A few hours ago, the European Central Bank’s Presiden Mario Draghi shook the market with an additional policy easing sentiment. European Central Bank (ECB) President Mario Draghi attempted to convince market players about the bank’s capacity to perform amid growing uncertainties on the real influence of monetary policy if a fresh recession were to develop.
ECB Draghi’s Key Points
- European Central Bank (ECB) President Mario Draghi protected the devices that the institution has available on Tuesday, announcing that it could cut interest rates again or present further asset purchases if inflation doesn’t reach its target.
- Talking at the ECB Forum in Sintra, Portugal, Draghi delivered a defiantly dovish tone, declaring that if the economic situation worsens in the upcoming months, the bank would announce further stimulus.
- In response to this, the single currency Euro sank 0.2% versus the dollar in a matter of minutes as Draghi presented the remarks.
- The German 10-year bond yield hit -0.30% for the first time ever and the U.S. 10-year Treasury yield went its weakest since September 2017 at 2.0475%
- At the Beginning this month, the ECB reviewed its interest rate expectations, adding that its first-post crisis rate hike is unlikely to come before mid-2020.
- At the Beginning this month, the ECB amended its interest rate forecast, figuring that its first-post crisis rate hike is unlikely to come before mid-2020. This dovish stance shows that the central bank is skeptical about economic recovery in the 19-member region.

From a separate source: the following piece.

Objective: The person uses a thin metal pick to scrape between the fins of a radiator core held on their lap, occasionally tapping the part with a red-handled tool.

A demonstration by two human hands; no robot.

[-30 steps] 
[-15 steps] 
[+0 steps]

- The ECB also presented new economic forecasts earlier this month, with lower growth and inflation projections for 2020, but marginally higher for this year.

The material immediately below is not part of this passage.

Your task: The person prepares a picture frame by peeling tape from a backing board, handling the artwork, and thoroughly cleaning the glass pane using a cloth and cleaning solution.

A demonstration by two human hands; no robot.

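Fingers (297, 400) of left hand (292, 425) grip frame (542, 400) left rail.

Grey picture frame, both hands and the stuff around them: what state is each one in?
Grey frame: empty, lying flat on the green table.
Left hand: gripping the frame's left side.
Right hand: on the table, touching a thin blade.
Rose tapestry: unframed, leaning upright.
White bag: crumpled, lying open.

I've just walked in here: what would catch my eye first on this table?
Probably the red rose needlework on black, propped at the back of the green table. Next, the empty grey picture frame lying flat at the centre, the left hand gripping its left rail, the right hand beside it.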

How Has This Impacted Euro?
Fellow, the dovish monetary policy is considered suitable for any currency. Euro is getting weaker, and the investor’s focus stays on the dollar and other high yielding currency pairs.

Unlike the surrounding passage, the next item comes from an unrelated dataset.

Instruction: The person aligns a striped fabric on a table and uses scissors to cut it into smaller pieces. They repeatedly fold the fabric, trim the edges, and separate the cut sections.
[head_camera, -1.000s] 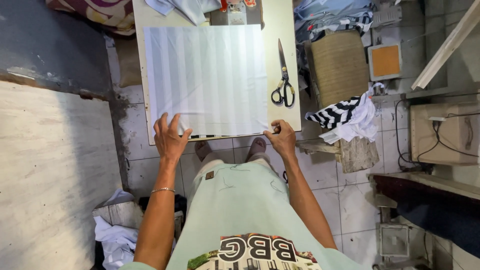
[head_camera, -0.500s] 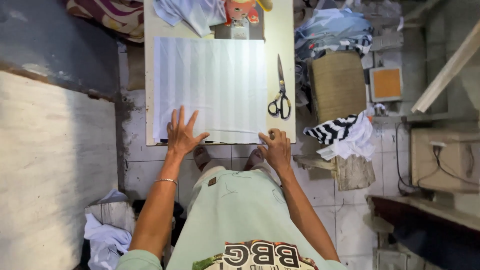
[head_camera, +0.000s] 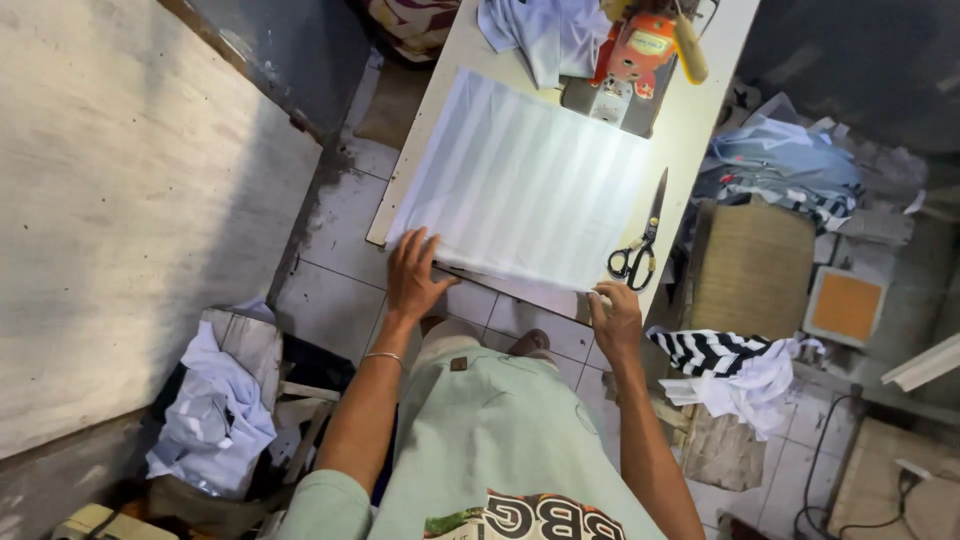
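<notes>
Cream table (head_camera: 700, 110): left hand (head_camera: 415, 275) flat, released, on white cloth (head_camera: 525, 185); right hand (head_camera: 615, 318) pinching cloth corner.

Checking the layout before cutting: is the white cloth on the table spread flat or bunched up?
Spread flat. The white cloth lies smooth across the table, with the left hand and right hand at its near edge.

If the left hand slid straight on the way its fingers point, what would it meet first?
The left hand lies flat on the near edge of the white striped cloth, fingers aimed up the table. It would cross only cloth first; beyond that, probably the orange cutting machine, though the exact line is unclear.
</notes>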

Multi Months Drop in the EUR/JPY
EUR/JPY has experienced a massive drop after the release of more than expected dovish remarks. With that, the Japanese cross came under pressure and crossed below 122 trading level. The technical outlook is suggesting further bearish bias after the European central bank unlocked the opportunities for further rate cuts and declared that negative rates have proven to be an essential tool. The pair has recently broken below 121.450 support area. This opens further room for selling until 120.800.
The immediate candle is strongly bearish, in fact, it’s bearish engulfing candle, suggesting a strong bearish trend in EUR/JPY.
Key Trading Level: 122.16
Consider staying bearish below 122 as the market is also likely to test 120.860. It would be beautiful to go long above 120.800. While selling is preferred below 121.650. Good luck! All the best!